Crystallographic and Computational Characterization of Methyl Tetrel Bonding in S-Adenosylmethionine-Dependent Methyltransferases

Abstract

Tetrel bonds represent a category of non-bonding interaction wherein an electronegative atom donates a lone pair of electrons into the sigma antibonding orbital of an atom in the carbon group of the periodic table. Prior computational studies have implicated tetrel bonding in the stabilization of a preliminary state that precedes the transition state in S_N2 reactions, including methyl transfer. Notably, the angles between the tetrel bond donor and acceptor atoms coincide with the prerequisite geometry for the S_N2 reaction. Prompted by these findings, we surveyed crystal structures of methyltransferases in the Protein Data Bank and discovered multiple instances of carbon tetrel bonding between the methyl group of the substrate S-adenosylmethionine (AdoMet) and electronegative atoms of small molecule inhibitors, ions, and solvent molecules. The majority of these interactions involve oxygen atoms as the Lewis base, with the exception of one structure in which a chlorine atom of an inhibitor functions as the electron donor. Quantum mechanical analyses of a representative subset of the methyltransferase structures from the survey revealed that the calculated interaction energies and spectral properties are consistent with the values for bona fide carbon tetrel bonds. The discovery of methyl tetrel bonding offers new insights into the mechanism underlying the S_N2 reaction catalyzed by AdoMet-dependent methyltransferases. These findings highlight the potential of exploiting these interactions in developing new methyltransferase inhibitors.

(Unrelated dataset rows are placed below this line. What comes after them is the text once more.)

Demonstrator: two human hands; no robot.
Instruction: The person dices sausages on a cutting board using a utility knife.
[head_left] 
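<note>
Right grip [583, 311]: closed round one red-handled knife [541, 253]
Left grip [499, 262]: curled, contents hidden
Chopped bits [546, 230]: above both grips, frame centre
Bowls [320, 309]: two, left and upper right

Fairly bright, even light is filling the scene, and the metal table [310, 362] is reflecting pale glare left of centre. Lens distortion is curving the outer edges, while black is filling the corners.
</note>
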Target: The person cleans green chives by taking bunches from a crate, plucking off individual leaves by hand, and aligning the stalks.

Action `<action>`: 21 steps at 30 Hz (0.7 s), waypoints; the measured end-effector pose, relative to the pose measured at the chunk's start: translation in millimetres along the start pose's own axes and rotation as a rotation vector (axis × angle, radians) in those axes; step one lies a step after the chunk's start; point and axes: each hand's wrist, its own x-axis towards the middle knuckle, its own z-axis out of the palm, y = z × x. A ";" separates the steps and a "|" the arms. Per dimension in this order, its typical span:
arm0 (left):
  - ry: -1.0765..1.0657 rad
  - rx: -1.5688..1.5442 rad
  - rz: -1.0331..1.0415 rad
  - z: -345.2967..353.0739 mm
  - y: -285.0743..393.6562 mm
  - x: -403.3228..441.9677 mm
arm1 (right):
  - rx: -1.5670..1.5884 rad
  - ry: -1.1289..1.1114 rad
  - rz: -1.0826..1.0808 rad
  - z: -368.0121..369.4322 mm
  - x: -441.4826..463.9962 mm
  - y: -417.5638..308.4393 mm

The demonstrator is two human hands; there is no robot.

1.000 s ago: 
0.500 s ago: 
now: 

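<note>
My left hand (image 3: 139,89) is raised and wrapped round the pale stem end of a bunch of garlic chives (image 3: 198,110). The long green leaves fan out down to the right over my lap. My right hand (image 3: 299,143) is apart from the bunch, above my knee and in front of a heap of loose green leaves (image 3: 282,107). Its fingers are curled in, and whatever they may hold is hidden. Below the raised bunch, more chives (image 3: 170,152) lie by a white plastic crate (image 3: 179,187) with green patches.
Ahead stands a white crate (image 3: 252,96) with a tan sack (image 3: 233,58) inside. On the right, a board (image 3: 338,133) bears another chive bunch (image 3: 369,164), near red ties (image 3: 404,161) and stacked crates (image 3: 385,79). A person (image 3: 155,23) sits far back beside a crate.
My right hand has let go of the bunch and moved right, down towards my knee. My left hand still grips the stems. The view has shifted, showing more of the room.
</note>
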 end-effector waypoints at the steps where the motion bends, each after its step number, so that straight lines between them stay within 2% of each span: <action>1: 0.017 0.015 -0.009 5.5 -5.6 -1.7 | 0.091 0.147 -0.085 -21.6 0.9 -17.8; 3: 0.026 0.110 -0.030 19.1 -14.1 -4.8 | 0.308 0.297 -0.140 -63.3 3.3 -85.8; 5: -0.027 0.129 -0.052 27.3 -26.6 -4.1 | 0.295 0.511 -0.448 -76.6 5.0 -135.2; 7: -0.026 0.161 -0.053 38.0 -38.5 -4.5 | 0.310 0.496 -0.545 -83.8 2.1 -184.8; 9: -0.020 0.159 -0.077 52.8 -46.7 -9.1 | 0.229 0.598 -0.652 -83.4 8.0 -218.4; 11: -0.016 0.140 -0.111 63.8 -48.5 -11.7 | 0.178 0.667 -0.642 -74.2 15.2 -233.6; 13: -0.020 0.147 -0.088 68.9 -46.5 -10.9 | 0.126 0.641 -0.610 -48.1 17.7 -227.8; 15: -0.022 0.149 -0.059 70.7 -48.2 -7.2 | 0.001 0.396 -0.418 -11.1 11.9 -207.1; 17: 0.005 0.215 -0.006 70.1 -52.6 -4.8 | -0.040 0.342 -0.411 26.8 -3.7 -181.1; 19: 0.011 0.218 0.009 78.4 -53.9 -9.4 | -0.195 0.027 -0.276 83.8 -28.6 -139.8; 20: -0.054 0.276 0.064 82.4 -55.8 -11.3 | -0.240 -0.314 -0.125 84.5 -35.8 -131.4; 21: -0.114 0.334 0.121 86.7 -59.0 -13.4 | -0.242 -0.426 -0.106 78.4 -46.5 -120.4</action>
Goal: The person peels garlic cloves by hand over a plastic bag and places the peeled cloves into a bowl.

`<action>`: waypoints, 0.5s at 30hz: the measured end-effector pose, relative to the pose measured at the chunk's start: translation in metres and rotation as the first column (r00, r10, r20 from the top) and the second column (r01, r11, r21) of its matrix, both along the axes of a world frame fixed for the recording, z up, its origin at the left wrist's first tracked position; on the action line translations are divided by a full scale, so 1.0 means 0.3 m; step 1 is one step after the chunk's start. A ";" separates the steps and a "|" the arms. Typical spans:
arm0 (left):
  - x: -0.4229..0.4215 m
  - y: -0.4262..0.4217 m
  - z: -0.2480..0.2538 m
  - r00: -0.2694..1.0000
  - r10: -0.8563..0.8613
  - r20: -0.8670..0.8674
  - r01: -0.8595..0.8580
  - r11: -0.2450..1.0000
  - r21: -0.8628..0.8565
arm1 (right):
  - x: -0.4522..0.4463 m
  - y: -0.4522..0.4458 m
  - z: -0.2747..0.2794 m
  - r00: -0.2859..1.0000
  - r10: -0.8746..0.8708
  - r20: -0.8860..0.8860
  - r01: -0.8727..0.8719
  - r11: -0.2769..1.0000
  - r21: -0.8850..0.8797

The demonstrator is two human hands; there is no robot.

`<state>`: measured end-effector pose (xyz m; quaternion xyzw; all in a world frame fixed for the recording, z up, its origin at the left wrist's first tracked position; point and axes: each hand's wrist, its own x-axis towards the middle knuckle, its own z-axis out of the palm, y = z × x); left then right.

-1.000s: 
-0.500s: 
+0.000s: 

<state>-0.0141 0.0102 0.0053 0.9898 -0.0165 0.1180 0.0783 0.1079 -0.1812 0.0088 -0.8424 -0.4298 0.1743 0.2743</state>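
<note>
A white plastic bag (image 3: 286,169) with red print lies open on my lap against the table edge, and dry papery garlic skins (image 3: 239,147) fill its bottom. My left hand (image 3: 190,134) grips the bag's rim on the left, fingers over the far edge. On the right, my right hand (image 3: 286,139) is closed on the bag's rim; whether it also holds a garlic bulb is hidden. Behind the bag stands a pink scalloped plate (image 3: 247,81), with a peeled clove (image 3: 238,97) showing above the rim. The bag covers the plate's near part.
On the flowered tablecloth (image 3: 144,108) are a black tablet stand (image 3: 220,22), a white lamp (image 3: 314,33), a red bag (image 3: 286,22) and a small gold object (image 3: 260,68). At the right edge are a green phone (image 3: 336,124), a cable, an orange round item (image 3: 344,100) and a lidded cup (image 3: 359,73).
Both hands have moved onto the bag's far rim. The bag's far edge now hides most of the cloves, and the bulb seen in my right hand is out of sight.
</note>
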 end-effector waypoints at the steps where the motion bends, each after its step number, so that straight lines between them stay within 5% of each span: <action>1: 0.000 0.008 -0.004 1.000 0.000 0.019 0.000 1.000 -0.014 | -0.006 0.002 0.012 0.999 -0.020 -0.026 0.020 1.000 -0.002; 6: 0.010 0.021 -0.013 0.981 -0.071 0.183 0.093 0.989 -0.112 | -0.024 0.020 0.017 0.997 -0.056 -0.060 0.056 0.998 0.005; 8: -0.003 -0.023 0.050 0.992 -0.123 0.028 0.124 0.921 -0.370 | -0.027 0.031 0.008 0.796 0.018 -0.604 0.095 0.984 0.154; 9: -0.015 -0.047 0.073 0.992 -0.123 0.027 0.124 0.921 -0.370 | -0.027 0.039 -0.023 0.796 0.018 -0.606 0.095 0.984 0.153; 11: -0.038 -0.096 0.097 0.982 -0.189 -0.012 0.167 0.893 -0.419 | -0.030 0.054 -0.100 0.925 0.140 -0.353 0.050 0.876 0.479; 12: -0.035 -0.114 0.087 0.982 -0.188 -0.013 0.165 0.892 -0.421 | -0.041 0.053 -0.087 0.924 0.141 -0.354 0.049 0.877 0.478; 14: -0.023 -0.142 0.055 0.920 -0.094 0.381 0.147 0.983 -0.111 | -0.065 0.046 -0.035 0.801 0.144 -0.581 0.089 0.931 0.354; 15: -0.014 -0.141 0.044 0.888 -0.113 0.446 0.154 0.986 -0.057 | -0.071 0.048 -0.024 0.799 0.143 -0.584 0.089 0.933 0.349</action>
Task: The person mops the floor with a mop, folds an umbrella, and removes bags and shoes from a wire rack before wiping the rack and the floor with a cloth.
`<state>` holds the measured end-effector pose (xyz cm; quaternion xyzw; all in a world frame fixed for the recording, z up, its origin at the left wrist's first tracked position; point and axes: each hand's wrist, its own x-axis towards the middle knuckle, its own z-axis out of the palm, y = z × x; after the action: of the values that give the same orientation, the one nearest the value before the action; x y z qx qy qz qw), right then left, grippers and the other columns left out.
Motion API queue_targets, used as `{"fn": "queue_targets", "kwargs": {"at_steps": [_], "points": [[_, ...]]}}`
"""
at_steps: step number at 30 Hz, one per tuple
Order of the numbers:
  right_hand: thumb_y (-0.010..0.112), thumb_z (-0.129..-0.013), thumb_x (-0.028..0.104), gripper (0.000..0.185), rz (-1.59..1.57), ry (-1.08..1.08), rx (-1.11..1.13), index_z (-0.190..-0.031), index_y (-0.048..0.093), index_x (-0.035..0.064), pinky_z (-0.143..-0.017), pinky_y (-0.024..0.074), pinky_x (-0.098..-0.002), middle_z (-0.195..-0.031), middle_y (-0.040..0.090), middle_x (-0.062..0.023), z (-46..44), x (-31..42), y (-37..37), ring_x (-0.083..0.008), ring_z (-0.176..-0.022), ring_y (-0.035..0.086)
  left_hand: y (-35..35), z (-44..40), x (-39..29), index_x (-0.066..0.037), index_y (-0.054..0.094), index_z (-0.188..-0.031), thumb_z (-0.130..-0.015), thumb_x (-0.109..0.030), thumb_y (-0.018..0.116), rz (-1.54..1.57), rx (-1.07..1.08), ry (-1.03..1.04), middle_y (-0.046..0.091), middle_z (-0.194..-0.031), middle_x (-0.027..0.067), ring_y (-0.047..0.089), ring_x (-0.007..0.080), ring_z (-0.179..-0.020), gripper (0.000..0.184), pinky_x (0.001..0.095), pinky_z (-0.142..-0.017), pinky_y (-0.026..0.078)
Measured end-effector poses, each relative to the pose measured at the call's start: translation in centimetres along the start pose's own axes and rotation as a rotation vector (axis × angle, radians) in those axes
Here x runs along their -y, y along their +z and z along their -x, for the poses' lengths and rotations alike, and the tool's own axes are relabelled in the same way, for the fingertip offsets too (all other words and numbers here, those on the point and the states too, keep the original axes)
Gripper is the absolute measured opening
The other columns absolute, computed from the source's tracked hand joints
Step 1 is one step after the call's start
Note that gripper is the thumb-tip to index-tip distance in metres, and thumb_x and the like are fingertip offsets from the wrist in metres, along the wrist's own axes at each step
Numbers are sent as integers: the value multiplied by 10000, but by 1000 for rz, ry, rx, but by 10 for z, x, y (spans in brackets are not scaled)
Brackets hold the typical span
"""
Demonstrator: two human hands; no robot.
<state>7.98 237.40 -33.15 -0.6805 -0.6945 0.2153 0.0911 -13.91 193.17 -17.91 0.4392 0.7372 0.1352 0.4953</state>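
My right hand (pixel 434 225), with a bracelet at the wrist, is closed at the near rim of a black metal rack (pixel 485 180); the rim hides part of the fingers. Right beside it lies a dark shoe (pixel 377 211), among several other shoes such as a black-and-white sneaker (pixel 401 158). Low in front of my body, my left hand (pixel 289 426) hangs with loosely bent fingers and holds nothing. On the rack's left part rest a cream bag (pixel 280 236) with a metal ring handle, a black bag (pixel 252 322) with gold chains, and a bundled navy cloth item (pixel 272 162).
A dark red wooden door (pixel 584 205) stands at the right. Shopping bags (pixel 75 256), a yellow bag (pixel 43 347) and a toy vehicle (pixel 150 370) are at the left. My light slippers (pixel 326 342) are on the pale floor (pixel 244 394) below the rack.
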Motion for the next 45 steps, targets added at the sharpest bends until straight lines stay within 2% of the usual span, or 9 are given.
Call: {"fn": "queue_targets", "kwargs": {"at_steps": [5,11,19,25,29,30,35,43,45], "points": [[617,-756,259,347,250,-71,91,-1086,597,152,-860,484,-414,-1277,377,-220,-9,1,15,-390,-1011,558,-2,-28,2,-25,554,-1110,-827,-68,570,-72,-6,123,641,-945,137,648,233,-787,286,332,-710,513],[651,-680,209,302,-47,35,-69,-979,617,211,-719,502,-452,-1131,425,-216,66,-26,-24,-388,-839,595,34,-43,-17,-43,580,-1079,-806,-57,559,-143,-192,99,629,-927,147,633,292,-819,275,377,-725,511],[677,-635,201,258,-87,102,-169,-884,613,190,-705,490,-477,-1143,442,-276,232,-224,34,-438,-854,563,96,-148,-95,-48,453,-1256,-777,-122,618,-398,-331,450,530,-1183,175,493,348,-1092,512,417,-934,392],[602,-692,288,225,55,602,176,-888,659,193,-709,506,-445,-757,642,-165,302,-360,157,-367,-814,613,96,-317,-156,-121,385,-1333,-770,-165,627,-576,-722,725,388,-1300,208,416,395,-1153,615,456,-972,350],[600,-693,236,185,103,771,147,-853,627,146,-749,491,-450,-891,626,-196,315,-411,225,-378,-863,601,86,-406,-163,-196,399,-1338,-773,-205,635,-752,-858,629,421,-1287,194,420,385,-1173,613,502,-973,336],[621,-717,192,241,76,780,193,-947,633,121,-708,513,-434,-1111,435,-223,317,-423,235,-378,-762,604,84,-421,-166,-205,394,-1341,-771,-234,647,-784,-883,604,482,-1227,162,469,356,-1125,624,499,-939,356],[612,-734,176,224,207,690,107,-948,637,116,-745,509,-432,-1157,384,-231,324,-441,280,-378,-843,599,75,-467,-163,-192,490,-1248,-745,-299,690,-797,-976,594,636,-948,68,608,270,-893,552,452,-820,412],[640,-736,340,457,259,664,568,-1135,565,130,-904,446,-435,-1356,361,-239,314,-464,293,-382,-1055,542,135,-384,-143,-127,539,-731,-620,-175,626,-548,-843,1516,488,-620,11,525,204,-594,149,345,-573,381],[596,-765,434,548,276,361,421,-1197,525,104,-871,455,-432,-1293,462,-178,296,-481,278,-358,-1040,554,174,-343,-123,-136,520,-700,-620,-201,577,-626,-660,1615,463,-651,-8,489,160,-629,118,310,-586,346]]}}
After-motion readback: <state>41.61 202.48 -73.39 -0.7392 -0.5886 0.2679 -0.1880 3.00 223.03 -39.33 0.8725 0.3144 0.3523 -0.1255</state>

Keywords: AdoMet; S-adenosylmethionine; SAM; SN2 reaction; charge transfer; methyl transfer; methylation; methyltransferase; molecular electrostatic potential; noncovalent bond; sigma-hole; tetrel bond.

Figure 1

Representative examples of methyl tetrel bonding in crystal structures of AdoMet-dependent methyltransferases. AdoMet and small molecule inhibitors are depicted with green and yellow carbon atoms, respectively. Methyl tetrel bonding distances R(C∙∙∙X) and angles θ(S–C∙∙∙X) are denoted in blue. (a) COMT bound to AdoMet, DNC, and an Mg²⁺ ion (PDB accession code 5LSA). Key active site residues are illustrated, including the Mg²⁺-coordinating residues and the catalytic Lys194. (b) The SET domain KMT SMYD3 bound to AdoMet and an oxindole-containing inhibitor (5CCL). (c) SMYD2/AdoMet/SGC Probe BAY-598 ternary complex (5ARG). (d) SET domain KMT G9A bound to AdoMet and Inhibitor 13 (not shown) (5VSC). A water molecule in the substrate lysine binding channel of the enzyme engages in a methyl C∙∙∙O tetrel bond with AdoMet.

Figure 2

Two views of the molecular electrostatic potential surrounding the MeS⁺(Et)₂ sulfonium cation. Right view looks directly down the H₃C–S axis. Blue and red colors correspond respectively to +0.40 and +0.30 au.

Figure 3

Molecular structures of the models used to computationally analyze AdoMet methyl tetrel bonding in SET domain KMTs. (a) Model of MeS⁺(Et)₂ and dichlorobenzene in the SMYD2 structure; (b) MeS⁺(Et)₂ and oxindole in the SMYD3 structure; (c) MeS⁺(Et)₂ and a water molecule bound in the active site of G9A. Values for the tetrel bond distances and angles are reported in Angstrom and degrees, respectively.

Figure 4

Molecular structures of COMT models used to probe C∙∙∙O tetrel bonding between AdoMet and DNC. (a) MeS⁺(Et)₂ and the phenoxide anion of DNC; (b) Model in which the 3-nitro moiety of DNC is replaced with a methyl group; (c) Complex wherein the methyl group of MeS⁺(Et)₂ is replaced with a hydrogen atom, yielding HS⁺(Et)₂; (d) Model of DNC and the thioether S(Et)₂ representing the product AdoHcy; (e) Complex in which the phenoxide oxygen atom of DNC is substituted by a hydrogen atom.

Figure 5

Molecular structures of COMT active site models. (a) MeS⁺(Et)₂, the phenoxide anion of DNC, and the active site Mg²⁺ ion; (b) The model depicted in (a) that also includes the residues and water molecule that coordinate the Mg²⁺ ion and the catalytic residue Lys194.